Enter the void is a 2009 arthouse film by Gaspar Noé who, in the past, made the disturbing film Irreversible. In this day and age the term "visionary director" is thrown around way too much, but trust me when I say Gaspar Noé is a true "visionary director". That said though, I say he specializes in movies you absolutely do not want to watch more than once. Irreversible made you the witness of a nightmarish event and the follow through. As shocking as that was, Enter the Void actually makes you experience it yourself. How? The entire movie is first person, usually with pure silence. It is you yourself and your "avatar" Oscar floating around experiencing twisted events around every corner.

The set up is simple. Oscar talking about how he's reading the Tibetan Book of the Dead and doing lots of DMT. The DMT of course leads to him massively tripping out and seeing bizarre hallucinations. Then some of the longest most strategic shots I've ever seen, likely with cuts, but I really couldn't tell when they were happening. He walks over to a place called The Void to make a drug deal, but it turns out it's a bust and he runs into a water closet (did I mention it happens in Tokyo?) and flushes the drugs. The police shoot him through the door and he falls dead. Suddenly the eyeline starts to move up to the ceiling and when it turns around and looks down to see his own dead body. The movie all goes from that with various bizarre flashbacks as well as checking on certain people in the moments following his death.
I planned to write a review of this movie before watching it but after watching it I didn't really know how. This is a hard movie to talk about. It is literally entirely muffled sounds and bizarre bright colors jammed into disturbing memories and scenes. The plot isn't terribly important either, this movie is in essence, an experience.

It's easy to dismiss this movie as a drug trip movie, and I feel bad that the main thing this movie will be used for is getting baked and watching it, but what I love about it are the various plausible interpretations. It really makes you think. Is the whole thing a drug trip or is it his life flashing before his eyes, or is it actually happening?

Overall, this is one of the most visually beautiful movies I've seen and I wish I had it on Bluray. It was a really amazing experience for the first 90 minutes or so, but the last 70 minutes (yeah, it's 161 minutes) just tend to get old. At that point, the novelty of floating through shocking images, just isn't shocking anymore and if they would have maybe cut out about 30 minutes of the hour of trippy images the movie would have worked better. Oh, by the way, there is a camera inside a vagina... just thought I'd throw that out there. Also I challenge you to find a better opening credits sequence than this...

Below is my spoilerified interpretation of the movie. Only read this if you don't plan to watch it or have already.

As a forward, DMT is released from the human brain during deep REM sleep and when the body dies. It gives VERY realistic hallucinations and some even say that alien abductions are actually DMT caused.

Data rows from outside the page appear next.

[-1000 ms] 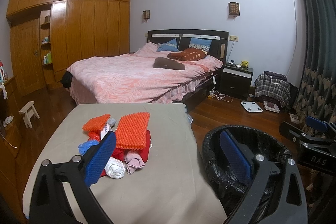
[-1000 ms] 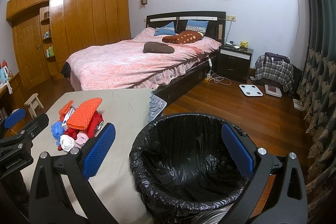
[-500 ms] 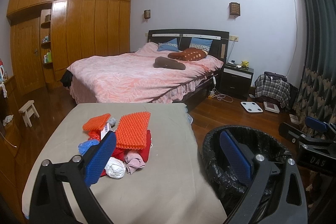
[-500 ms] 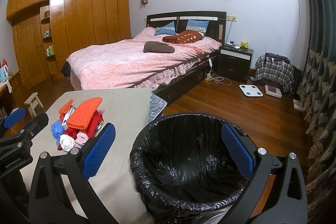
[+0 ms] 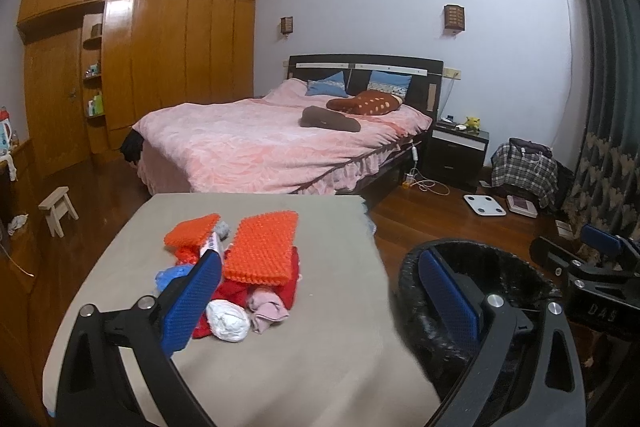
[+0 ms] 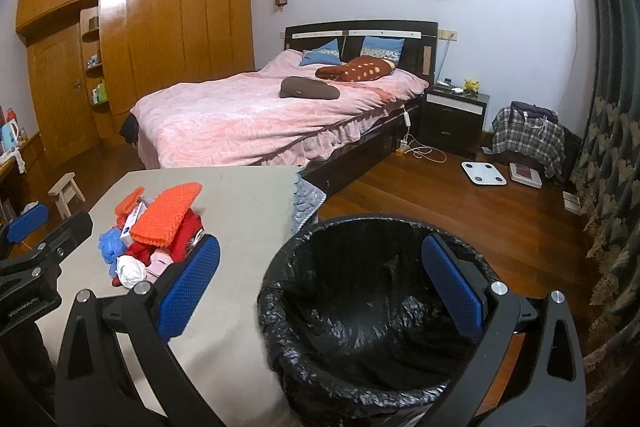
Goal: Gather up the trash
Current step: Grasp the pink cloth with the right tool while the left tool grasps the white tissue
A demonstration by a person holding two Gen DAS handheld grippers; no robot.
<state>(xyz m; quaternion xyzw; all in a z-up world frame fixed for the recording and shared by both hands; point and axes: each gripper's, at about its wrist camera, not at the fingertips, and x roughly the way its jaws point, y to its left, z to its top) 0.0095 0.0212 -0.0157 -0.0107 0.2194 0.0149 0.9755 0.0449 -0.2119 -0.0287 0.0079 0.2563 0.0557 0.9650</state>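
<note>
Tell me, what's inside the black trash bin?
The trash bin shows only its crinkly black bag liner, and no trash is visible in it. The near inside wall is hidden by the rim, and the right gripper, open, covers a bit.

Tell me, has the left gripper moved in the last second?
No. In its own view the left gripper frames the trash pile and the bin just as before, both jaws open.

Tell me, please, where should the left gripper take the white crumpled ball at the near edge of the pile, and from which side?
Grip the white crumpled ball across its rounded middle, coming from above on the near side. It lies low on the table at the pile's front, free toward the open left gripper; red cloth crowds it behind.
</note>
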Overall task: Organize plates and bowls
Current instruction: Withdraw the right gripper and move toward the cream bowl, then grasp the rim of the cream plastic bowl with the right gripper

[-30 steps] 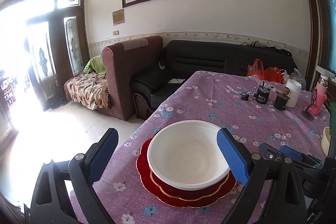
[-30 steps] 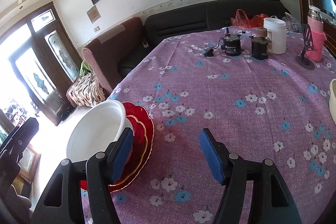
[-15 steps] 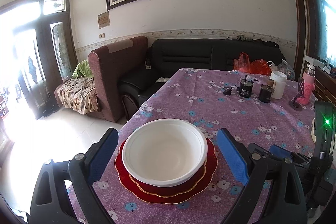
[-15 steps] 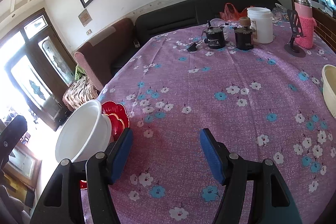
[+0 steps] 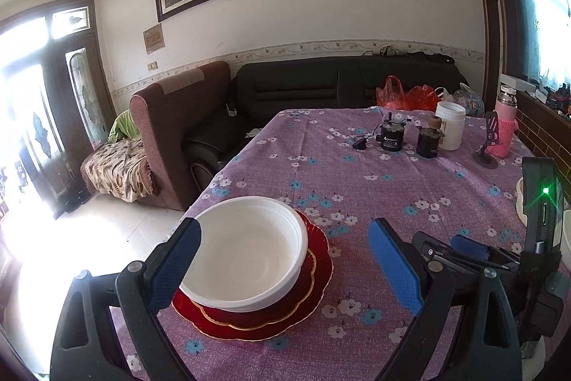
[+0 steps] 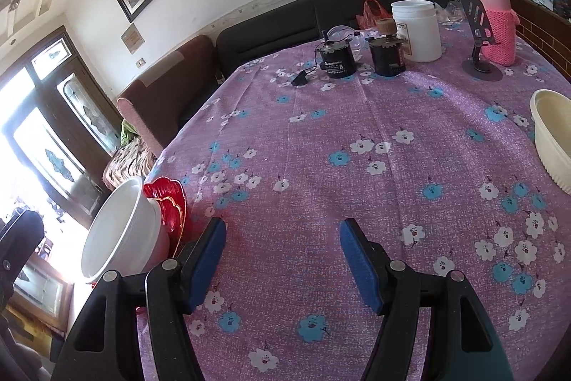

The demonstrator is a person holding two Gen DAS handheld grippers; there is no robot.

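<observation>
A white bowl (image 5: 249, 249) sits on two stacked red plates with gold rims (image 5: 314, 288) at the near left corner of the table. My left gripper (image 5: 285, 259) is open, above and just behind the stack, its left finger over the bowl's left rim. The stack also shows at the left in the right wrist view: the bowl (image 6: 117, 234) and the plates (image 6: 167, 202). My right gripper (image 6: 282, 256) is open and empty over bare tablecloth, to the right of the stack. A cream bowl (image 6: 553, 138) stands at the table's right edge.
The table has a purple flowered cloth (image 6: 357, 131). At the far end stand two small black motors (image 6: 337, 59), a white jar (image 6: 417, 31), a pink bottle (image 6: 496, 24) and a phone stand (image 6: 480, 59). Sofas (image 5: 321, 88) lie beyond. The table's left edge drops to the floor.
Both grippers have swung to the right, so the stack has shifted left in both views. Both stay open. The bowl and plates have not moved.
</observation>
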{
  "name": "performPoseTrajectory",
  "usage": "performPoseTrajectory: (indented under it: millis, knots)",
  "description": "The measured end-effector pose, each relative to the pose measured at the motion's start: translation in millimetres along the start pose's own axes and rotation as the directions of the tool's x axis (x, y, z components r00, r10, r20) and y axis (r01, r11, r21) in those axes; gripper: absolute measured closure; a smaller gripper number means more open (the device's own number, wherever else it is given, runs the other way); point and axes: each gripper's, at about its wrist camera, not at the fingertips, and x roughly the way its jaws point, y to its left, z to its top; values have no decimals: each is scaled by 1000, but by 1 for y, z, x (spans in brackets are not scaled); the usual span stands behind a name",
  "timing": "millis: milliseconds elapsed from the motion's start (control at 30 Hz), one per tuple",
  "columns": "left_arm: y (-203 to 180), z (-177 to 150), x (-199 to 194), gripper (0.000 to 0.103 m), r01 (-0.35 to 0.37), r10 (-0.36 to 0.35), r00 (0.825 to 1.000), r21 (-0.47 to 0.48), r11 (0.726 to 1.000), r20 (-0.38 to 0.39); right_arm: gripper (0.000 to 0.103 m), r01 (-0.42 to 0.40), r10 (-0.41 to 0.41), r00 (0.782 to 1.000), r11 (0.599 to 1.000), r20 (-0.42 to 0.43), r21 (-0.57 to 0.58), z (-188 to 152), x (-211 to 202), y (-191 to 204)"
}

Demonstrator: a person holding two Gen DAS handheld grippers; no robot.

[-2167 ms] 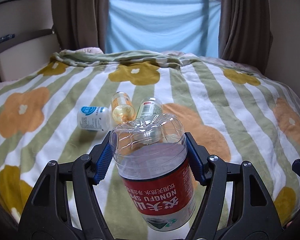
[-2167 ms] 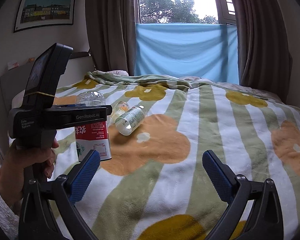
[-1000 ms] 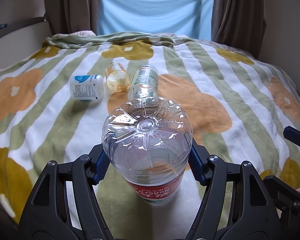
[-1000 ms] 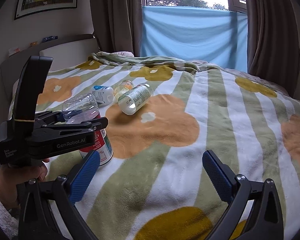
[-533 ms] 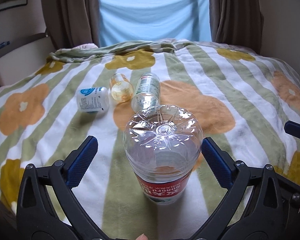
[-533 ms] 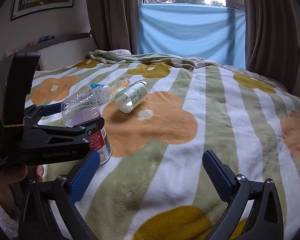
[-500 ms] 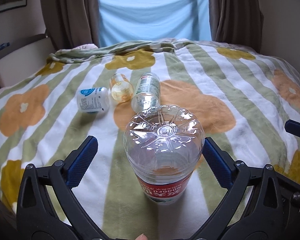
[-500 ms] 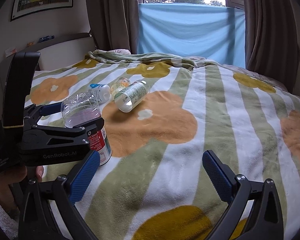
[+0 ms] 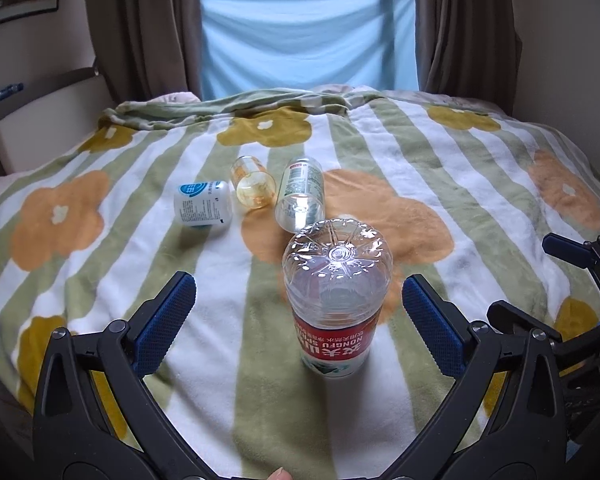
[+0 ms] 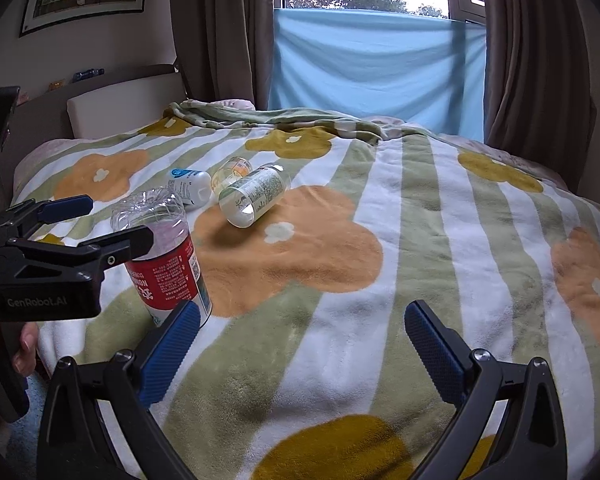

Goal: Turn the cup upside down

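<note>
The cup is a cut-off clear plastic bottle with a red label (image 9: 335,300). It stands upside down, ribbed base up, on the flowered blanket (image 9: 480,184). My left gripper (image 9: 298,322) is open, its blue fingers (image 9: 164,322) apart on either side of the cup and touching nothing. In the right wrist view the same cup (image 10: 164,264) stands at the left behind the left gripper's black body. My right gripper (image 10: 300,344) is open over bare blanket with nothing between its fingers.
Further back lie three containers on their sides: a white bottle with a blue label (image 9: 203,203), a small amber cup (image 9: 253,186) and a clear green-labelled cup (image 9: 302,196). Curtains and a blue cloth (image 10: 380,80) close off the far side. A headboard (image 10: 120,108) is at left.
The left gripper set the cup down on its mouth, let go, and has pulled back and up from it. The right gripper stayed open, almost still.
</note>
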Motion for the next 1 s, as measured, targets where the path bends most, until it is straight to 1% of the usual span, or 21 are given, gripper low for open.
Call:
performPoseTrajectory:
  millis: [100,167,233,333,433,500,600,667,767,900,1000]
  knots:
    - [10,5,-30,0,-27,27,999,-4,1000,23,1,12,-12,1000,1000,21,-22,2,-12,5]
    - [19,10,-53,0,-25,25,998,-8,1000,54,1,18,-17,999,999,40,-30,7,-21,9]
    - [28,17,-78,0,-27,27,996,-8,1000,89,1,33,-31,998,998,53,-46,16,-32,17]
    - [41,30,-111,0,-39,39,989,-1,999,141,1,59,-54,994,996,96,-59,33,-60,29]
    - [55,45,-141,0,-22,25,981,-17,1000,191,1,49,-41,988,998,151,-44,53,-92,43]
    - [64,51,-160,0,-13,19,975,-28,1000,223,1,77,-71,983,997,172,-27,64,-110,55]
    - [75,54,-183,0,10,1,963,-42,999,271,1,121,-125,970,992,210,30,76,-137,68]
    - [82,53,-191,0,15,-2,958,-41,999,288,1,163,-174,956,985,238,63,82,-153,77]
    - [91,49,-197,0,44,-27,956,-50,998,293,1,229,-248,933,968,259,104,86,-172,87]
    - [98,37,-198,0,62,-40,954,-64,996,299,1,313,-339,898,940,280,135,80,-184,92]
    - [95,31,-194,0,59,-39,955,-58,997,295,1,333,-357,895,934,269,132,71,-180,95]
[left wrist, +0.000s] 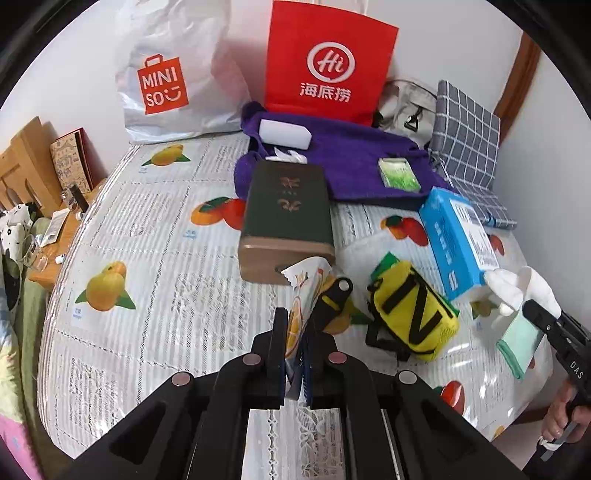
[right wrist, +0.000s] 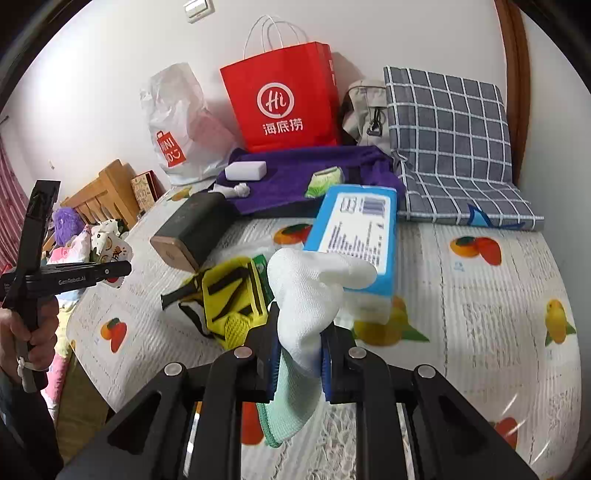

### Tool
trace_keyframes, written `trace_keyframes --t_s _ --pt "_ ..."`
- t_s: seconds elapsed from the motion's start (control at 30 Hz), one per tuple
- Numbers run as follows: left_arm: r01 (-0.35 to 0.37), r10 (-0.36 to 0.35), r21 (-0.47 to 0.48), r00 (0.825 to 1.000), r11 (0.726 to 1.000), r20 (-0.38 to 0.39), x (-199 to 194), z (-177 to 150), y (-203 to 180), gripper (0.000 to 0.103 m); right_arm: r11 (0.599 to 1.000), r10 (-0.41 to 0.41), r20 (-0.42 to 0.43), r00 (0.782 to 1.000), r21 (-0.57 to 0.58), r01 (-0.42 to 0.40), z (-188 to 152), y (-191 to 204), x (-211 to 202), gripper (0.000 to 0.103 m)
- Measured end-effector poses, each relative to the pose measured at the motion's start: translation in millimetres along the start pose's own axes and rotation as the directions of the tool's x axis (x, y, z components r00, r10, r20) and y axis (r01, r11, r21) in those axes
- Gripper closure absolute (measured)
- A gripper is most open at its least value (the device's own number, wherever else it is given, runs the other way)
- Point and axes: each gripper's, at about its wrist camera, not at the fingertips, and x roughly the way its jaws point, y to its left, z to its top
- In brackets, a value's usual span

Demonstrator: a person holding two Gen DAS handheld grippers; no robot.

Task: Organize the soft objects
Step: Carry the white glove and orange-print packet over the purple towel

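Left hand-held gripper (left wrist: 295, 354): pressed together on a printed snack packet (left wrist: 301, 295), packet standing up out of the jaws above the tabletop (left wrist: 147, 229). Right hand-held gripper (right wrist: 298, 354): pinching a white-and-mint sock (right wrist: 306, 295), white toe flopped up and over, mint cuff hanging below the pads.

Left wrist view only:
- Black fob (left wrist: 334, 295) just behind the packet.
- Gold lettering on top of the dark green tissue box (left wrist: 286, 218).
- Full MINISO print on the white shopping bag (left wrist: 173, 74).
- Right gripper seen from outside at right edge, sock in its tips, beside the blue tissue pack (left wrist: 458, 240).

Right wrist view only:
- Blue tissue pack's label face, pack lying directly behind the sock.
- Handles on the red Haidilao bag (right wrist: 284, 99).
- Wall switch (right wrist: 199, 8) at top.
- Purple plush toy (right wrist: 66, 221) at left past the tabletop.
- Left gripper from outside, gripped in a bare hand (right wrist: 33, 332); packet not readable there.

Both views: yellow pouch (left wrist: 410, 314) with black straps lying between the two grippers; purple towel (left wrist: 351, 158) at back carrying a white case (left wrist: 284, 134) and green packet (left wrist: 399, 173); grey checked cushion (right wrist: 450, 140) at back right.
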Motion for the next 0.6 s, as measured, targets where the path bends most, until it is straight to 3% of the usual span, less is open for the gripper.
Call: trace_keyframes --t_s 0.6 --pt "-0.017 0.017 -0.03 1.0 0.999 0.02 4.1 34.0 0.4 0.096 1.0 -0.005 0.003 1.0 0.005 0.005 40.7 6.7 12.2 0.085"
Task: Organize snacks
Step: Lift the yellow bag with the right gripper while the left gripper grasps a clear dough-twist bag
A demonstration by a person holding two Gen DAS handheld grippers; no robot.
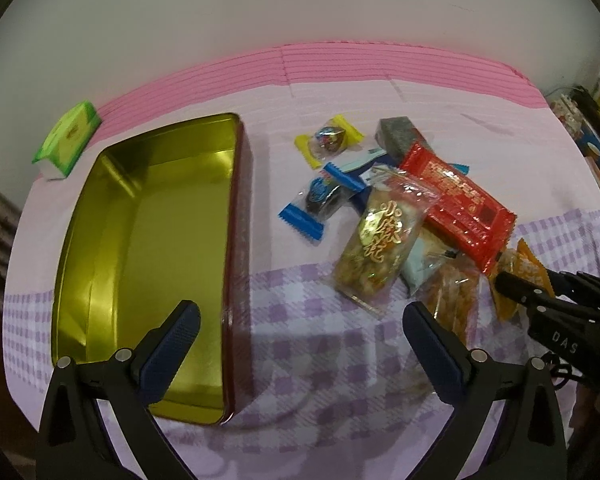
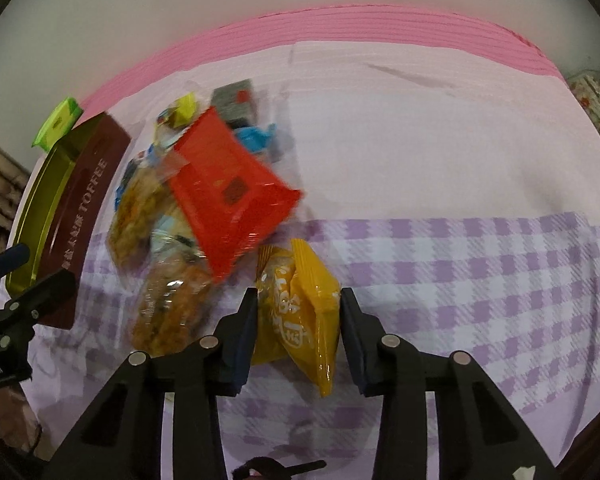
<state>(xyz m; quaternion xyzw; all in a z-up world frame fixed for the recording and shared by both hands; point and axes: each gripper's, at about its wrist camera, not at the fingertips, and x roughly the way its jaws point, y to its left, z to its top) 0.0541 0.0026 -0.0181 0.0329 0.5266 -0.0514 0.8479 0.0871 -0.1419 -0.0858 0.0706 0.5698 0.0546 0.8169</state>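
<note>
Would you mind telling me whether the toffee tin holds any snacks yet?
Empty, as far as visible: the toffee tin shows only its bare gold floor, and the snack pile lies on the tablecloth beside it.

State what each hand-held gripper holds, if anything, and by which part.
The right hand-held gripper brackets the orange snack packet across its sides; whether it grips cannot be told. The left hand-held gripper is open, holding nothing.

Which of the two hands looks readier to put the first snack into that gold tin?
The right gripper. Its fingers already sit either side of the yellow snack packet, ready to close on it. The left gripper hangs open and holds nothing, beside the empty tin.
</note>
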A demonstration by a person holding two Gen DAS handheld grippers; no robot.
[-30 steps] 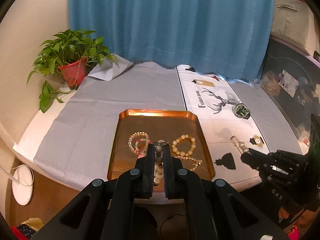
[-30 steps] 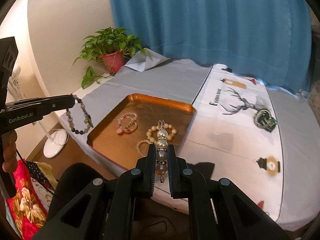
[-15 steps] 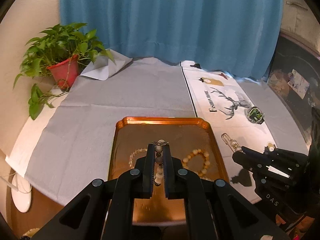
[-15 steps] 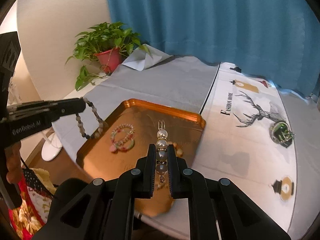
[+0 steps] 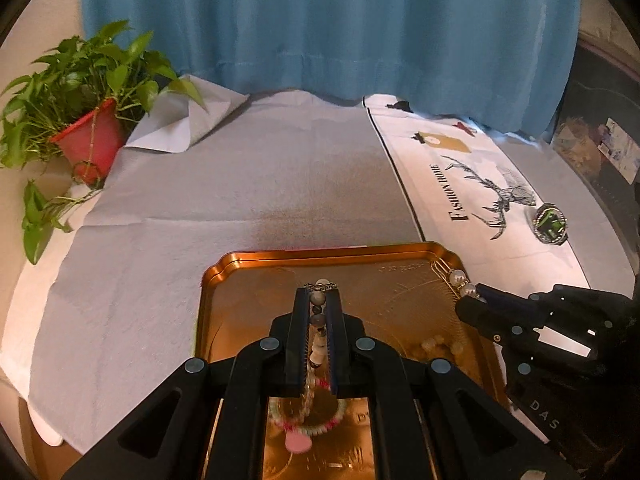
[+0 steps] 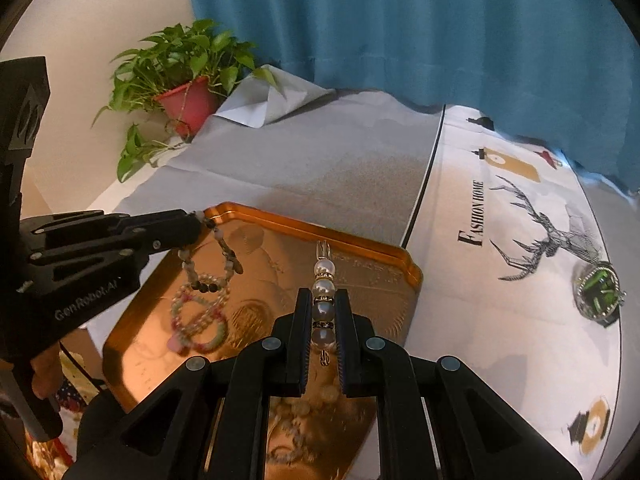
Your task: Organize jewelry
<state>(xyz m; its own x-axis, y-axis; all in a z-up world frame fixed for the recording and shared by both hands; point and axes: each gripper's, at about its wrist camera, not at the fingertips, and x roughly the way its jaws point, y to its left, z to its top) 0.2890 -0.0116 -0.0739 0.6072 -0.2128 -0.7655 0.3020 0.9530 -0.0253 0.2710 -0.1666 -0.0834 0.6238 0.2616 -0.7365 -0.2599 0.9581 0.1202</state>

To me the second he is shot, the DMT starts releasing, and right away he starts having visions to help him sort out his thoughts (that is what DMT is mostly used for, very interesting drug). Ultimately, I would go as far as to say that the whole movie from the point of him getting shot on is all in his head, taking place in seconds but feeling like a very long time. First off the fundamental idea for the hallucination really meshes with the Tibetan Book of the Dead, in which the basic idea is to have experiences and then be reborn. Of course him having been reading the book it was fresh in his mind and thus influenced his experience psychologically, ultimately leading to him being reborn inside of his sister (hence the vagina cam I was talking about) and connecting to a sperm that enters the egg.

Ultimately I feel that it didn't actually happen and thus this movie is a bleak and cynical experience for me. Thankfully it remains open to interpretation, and that's why I feel so good about this movie.
Give it a watch if you are cool with prostitution, drugs and really special film making. If you are a casual movie watcher, or looking for something fun, just move along.